Judge casts doubt on whether Tanzanian man who supplied explosives can testify at NYC trial

By Larry Neumeister, AP
Thursday, September 16, 2010

Key witness in jeopardy for detainee’s NYC trial

NEW YORK — A judge on Thursday said he might not decide for weeks whether the harsh interrogation of the first Guantanamo detainee to be tried in civilian courts means the government’s biggest witness can’t testify at his trial on charges stemming from the deadly bombings of two U.S. embassies in Africa.

U.S. District Judge Lewis A. Kaplan’s decision not to rush a ruling in the case against Ahmed Khalfan Ghailani after a three-day hearing in Manhattan left prosecutors scrambling to configure their case with and without the testimony of Hussein Abebe, who said he sold Ghailani explosives.

The judge said he might not rule until after opening statements, scheduled for Oct. 4.

It was the kind of legal hurdle that was anticipated when it was decided to bring some Guantanamo Bay, Cuba, detainees to U.S. civilian courts with evidence that was sometimes collected for the purpose of preventing future terrorism rather than building a criminal case.

The judge seemed unimpressed with the testimony of Abebe and appeared to be daring Assistant U.S. Attorney Michael Farbiarz to dump him as a witness after Abebe concluded two days on the witness stand.

“Sometimes the desirability of witnesses is re-examined in light of testimony in preliminary proceedings,” the judge said.

Farbiarz, who described Abebe as a “giant witness” for the government a day earlier, defended Abebe’s performance at a hearing meant to decide if he can be used as a witness even if authorities might never have located him without statements made by Ghailani at a CIA-run camp overseas where he was interrogated.

“I think this is a strong witness, and I think of course we want the jury to hear from him,” Farbiarz said.

He called Abebe’s testimony about his interrogation by Tanzanian authorities and later the FBI “incredibly important.”

Authorities learned about Abebe only after Ghailani made statements when he was subjected to enhanced interrogation at the CIA-run camp after his 2004 arrest. After the Sept. 11, 2001, attacks, the CIA used 10 harsh methods, including waterboarding, a form of simulated drowning.

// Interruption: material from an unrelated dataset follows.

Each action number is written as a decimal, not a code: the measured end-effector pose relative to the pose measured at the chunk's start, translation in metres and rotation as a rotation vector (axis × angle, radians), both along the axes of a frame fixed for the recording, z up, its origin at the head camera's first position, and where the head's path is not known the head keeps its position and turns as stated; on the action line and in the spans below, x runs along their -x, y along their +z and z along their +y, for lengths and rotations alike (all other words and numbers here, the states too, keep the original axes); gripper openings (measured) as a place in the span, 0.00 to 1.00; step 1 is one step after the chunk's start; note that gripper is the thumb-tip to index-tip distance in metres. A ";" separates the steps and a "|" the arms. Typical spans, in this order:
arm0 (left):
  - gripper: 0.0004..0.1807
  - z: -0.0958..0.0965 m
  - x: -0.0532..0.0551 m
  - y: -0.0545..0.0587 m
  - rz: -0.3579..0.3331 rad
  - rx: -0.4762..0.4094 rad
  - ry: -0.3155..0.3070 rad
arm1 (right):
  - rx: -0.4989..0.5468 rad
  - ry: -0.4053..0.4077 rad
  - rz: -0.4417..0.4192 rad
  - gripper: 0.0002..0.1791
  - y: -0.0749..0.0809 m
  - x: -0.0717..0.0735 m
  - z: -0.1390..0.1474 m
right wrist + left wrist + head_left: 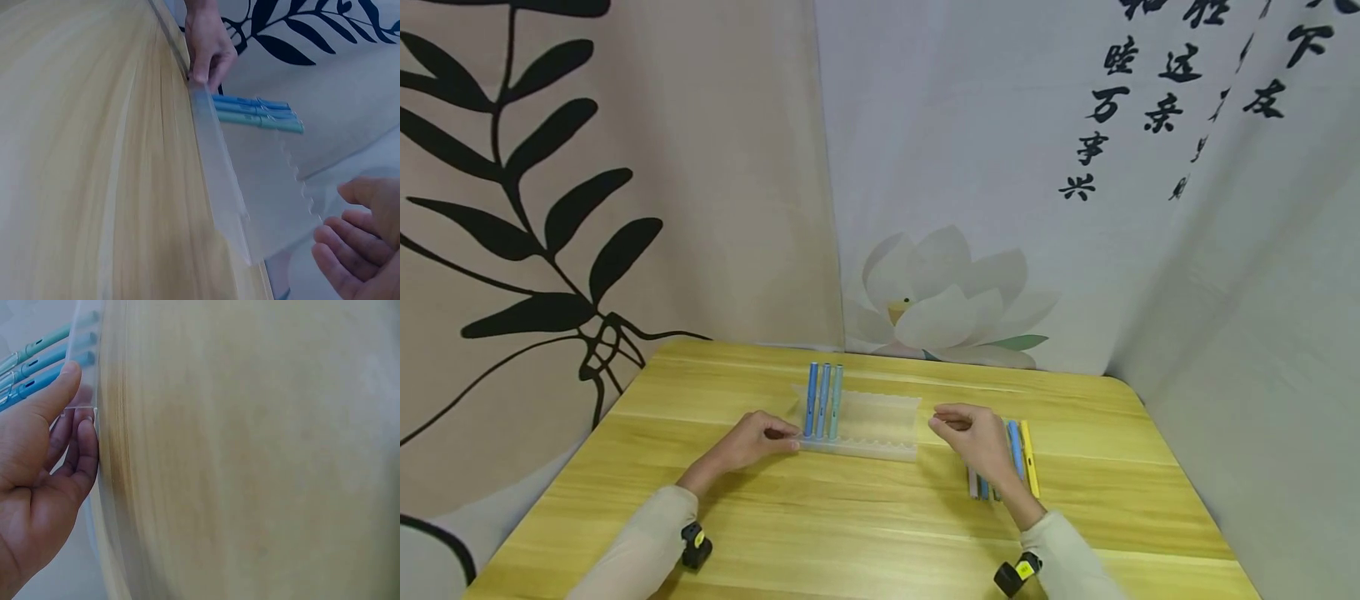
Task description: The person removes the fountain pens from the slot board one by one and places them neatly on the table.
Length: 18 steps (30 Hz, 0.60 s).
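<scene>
A translucent plastic pen rack (880, 421) with a scalloped back edge stands on the table. Side by side at its left end lean a dark blue pen (812, 400), a lighter blue pen (823, 402) and a teal pen (836, 403). My left hand (751, 442) pinches the rack's left front corner, the thumb on its front strip in the left wrist view. Beyond the rack's right end hovers my right hand (976, 440), fingers loosely bent. In the right wrist view that hand (369, 247) holds nothing and is near the rack's scalloped edge.
Several more pens lie on the table, partly hidden under the right hand and forearm, among them a yellow pen (1029, 458) and a blue pen (1016, 450). Behind the wooden table (820, 533) hangs a printed curtain (737, 167).
</scene>
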<state>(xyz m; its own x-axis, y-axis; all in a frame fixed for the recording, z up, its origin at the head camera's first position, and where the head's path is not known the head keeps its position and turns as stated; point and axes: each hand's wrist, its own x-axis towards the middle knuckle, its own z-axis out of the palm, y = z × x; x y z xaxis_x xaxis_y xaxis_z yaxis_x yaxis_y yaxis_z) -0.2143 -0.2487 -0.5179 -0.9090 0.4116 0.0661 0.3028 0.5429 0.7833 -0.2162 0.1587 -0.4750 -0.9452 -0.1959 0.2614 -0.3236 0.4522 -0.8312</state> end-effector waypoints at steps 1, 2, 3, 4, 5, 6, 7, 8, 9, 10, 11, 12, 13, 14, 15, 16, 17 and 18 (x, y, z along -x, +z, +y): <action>0.16 0.000 0.000 -0.001 0.001 0.000 -0.003 | 0.007 0.010 -0.002 0.14 0.000 0.001 -0.005; 0.16 0.000 0.000 -0.001 0.002 0.000 -0.007 | 0.015 0.016 -0.005 0.14 0.000 0.001 -0.010; 0.16 0.000 0.001 -0.002 -0.003 0.002 -0.002 | 0.018 0.024 -0.001 0.13 -0.001 0.002 -0.015; 0.16 0.000 0.001 -0.002 -0.008 0.002 0.001 | 0.023 0.031 -0.003 0.13 -0.001 0.002 -0.020; 0.16 0.000 0.002 -0.003 -0.010 0.001 0.001 | 0.024 0.036 -0.005 0.13 0.000 0.002 -0.025; 0.16 0.000 0.002 -0.004 -0.009 -0.001 0.000 | 0.027 0.044 -0.004 0.12 0.000 0.002 -0.030; 0.16 -0.001 0.002 -0.004 -0.009 -0.003 0.000 | 0.026 0.050 -0.006 0.12 0.000 0.002 -0.035; 0.16 -0.001 0.002 -0.004 -0.011 -0.004 0.002 | 0.027 0.057 -0.009 0.12 0.000 0.002 -0.040; 0.16 -0.001 0.003 -0.004 -0.014 -0.006 0.008 | 0.026 0.069 -0.010 0.13 0.000 0.003 -0.044; 0.16 -0.002 0.003 -0.004 -0.008 -0.008 0.004 | 0.026 0.081 -0.017 0.13 0.000 0.003 -0.048; 0.16 -0.002 0.003 -0.004 -0.002 -0.010 -0.001 | 0.028 0.094 -0.021 0.13 -0.001 0.003 -0.053; 0.16 -0.002 0.003 -0.004 -0.003 -0.009 0.000 | 0.028 0.110 -0.024 0.14 -0.002 0.003 -0.057; 0.16 -0.002 0.003 -0.004 -0.006 -0.008 0.002 | 0.025 0.125 -0.028 0.15 -0.003 0.004 -0.061; 0.16 -0.002 0.003 -0.004 -0.006 -0.007 0.004 | 0.024 0.143 -0.031 0.15 -0.005 0.004 -0.065; 0.16 -0.002 0.002 -0.004 -0.010 -0.005 0.008 | 0.023 0.158 -0.035 0.15 -0.007 0.005 -0.069; 0.16 -0.002 0.002 -0.004 -0.012 -0.003 0.008 | 0.020 0.170 -0.035 0.16 -0.009 0.006 -0.072; 0.16 -0.002 0.002 -0.004 -0.012 -0.002 0.007 | 0.022 0.182 -0.040 0.17 -0.011 0.006 -0.076; 0.17 -0.002 0.002 -0.004 -0.017 0.000 0.012 | 0.021 0.190 -0.042 0.17 -0.013 0.007 -0.080</action>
<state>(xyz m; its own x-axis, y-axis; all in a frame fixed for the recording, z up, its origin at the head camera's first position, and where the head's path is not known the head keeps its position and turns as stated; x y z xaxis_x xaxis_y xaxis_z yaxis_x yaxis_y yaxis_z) -0.2165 -0.2507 -0.5219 -0.9146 0.4011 0.0510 0.2835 0.5462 0.7882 -0.2232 0.0791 -0.4876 -0.9017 -0.3673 0.2280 -0.3662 0.3689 -0.8543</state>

Ghailani was accused by the government of being a bomb maker, document forger and aide to Osama bin Laden. He has pleaded not guilty and has denied knowing that TNT and oxygen tanks he delivered would be used to make a bomb.

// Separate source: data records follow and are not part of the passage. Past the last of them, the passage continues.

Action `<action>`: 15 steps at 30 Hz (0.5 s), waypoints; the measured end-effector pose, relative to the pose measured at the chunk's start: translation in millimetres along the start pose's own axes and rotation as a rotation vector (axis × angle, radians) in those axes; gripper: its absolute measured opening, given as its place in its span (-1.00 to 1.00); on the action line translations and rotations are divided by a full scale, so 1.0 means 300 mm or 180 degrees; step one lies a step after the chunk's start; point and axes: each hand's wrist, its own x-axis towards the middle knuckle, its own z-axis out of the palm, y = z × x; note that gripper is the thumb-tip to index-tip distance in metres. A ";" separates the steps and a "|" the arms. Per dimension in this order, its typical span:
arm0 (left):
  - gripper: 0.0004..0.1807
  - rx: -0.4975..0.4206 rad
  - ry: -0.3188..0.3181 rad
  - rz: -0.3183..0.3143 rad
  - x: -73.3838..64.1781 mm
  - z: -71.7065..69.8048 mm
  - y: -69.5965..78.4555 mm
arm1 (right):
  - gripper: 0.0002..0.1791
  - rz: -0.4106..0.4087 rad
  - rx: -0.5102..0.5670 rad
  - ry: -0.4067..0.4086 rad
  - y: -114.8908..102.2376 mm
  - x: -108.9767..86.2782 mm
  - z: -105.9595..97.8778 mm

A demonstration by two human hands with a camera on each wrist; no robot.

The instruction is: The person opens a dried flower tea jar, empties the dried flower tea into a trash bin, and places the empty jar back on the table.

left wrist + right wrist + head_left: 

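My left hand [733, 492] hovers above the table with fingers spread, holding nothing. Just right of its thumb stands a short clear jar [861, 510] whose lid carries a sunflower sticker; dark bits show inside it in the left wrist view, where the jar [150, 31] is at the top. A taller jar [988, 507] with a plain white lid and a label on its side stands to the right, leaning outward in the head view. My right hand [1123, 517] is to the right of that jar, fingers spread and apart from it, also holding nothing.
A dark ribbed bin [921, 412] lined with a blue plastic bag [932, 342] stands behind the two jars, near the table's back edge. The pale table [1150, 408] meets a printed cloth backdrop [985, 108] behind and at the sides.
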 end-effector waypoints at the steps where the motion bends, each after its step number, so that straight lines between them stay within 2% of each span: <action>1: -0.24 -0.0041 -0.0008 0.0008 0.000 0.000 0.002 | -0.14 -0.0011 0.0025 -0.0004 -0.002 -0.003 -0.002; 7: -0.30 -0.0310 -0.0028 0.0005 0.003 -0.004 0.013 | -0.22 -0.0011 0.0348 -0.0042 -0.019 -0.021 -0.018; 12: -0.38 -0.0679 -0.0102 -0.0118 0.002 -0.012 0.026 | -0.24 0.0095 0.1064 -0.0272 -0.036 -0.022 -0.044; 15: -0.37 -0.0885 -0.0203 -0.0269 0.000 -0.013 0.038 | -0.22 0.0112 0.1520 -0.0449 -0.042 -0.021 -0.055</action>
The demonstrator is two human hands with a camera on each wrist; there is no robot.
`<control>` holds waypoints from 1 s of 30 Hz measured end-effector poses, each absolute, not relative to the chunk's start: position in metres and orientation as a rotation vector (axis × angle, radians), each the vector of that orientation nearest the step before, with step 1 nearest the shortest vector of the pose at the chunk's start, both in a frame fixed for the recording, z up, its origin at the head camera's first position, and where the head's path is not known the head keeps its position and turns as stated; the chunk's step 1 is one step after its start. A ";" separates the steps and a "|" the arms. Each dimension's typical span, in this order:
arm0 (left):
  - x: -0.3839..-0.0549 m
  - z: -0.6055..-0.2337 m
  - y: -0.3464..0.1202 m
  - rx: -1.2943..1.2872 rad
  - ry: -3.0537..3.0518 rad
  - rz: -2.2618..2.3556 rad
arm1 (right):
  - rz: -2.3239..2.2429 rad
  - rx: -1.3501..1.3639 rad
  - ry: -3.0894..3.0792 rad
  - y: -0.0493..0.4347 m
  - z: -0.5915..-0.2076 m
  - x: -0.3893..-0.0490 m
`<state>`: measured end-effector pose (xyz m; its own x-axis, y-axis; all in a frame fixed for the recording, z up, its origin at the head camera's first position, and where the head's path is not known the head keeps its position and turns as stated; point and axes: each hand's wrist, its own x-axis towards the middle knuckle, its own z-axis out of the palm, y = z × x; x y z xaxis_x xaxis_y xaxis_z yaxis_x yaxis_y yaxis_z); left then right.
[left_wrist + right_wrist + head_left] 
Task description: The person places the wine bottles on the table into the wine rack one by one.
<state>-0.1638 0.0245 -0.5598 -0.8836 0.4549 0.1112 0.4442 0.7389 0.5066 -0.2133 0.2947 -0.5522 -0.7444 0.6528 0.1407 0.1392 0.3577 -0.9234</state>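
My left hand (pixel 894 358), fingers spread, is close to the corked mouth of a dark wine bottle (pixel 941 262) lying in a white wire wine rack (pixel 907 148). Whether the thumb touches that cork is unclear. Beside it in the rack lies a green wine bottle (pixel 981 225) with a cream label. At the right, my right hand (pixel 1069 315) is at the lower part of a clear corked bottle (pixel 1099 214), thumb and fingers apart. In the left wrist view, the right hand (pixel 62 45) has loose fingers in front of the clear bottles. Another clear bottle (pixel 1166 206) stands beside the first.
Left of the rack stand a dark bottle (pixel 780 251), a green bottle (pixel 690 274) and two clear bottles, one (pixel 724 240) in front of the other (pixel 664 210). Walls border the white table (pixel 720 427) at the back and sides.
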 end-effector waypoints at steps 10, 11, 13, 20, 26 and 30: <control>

Repeatedly, the judge had interrupted questioning by lawyers over two days to ask Abebe whether he ever thought he was being picked up by law enforcement authorities in 2006 to be questioned about the 1998 embassy bombings, which killed 224 people, including a dozen Americans. Each time, Abebe said he had not.

On Thursday, the judge asked him: “Did you ever think for even a moment that (the fact that) you were being arrested and flown to another city by all these men connected with the police just might possibly have something to do with your having sold the explosives to Ghailani?”

“I did not remember at all,” answered Abebe, who said his brother-in-law in 2006 was the chief justice of Tanzania and his father-in-law had represented Tanzania in past decades as an ambassador to Sweden, England, Egypt and the United States.

Several law enforcement witnesses testified during the hearing that Abebe had told them he feared when he saw pictures of Ghailani on television in the days after the bombings that law enforcement authorities would track him down.

After Abebe finished testifying, the judge told lawyers it was “abundantly clear that there are two remarkably different factual narratives that could be drawn from the evidence.”

Farbiarz said he thought there was not much “factual complexity” that resulted from the hearing.

The comment prompted the judge to say: “If the government thinks there aren’t any factual disputes here, you’re on a different planet.”

It was unclear exactly what all the factual differences were because parts of the proceedings were closed to the public, including the testimony of a CIA agent.

During cross-examination of Abebe on Thursday, defense lawyer Peter Quijano repeatedly questioned how he could not have known authorities picked him up to ask him about his role in the embassy bombings. He tried to show that Abebe felt coerced to testify because he feared law enforcement, but Abebe insisted that was not so.

Abebe said through a Swahili interpreter: “I request you please, when you talk to me, do not talk with a loud voice. You are scaring me.”

On Wednesday, Abebe said he wanted to testify at Ghailani’s trial “to take out the (anger) that’s inside my heart” after Ghailani left him with the impression that he was going to use the explosives for work purposes rather than to kill people.

“For myself,” he said, “I cannot even … slaughter a chicken.”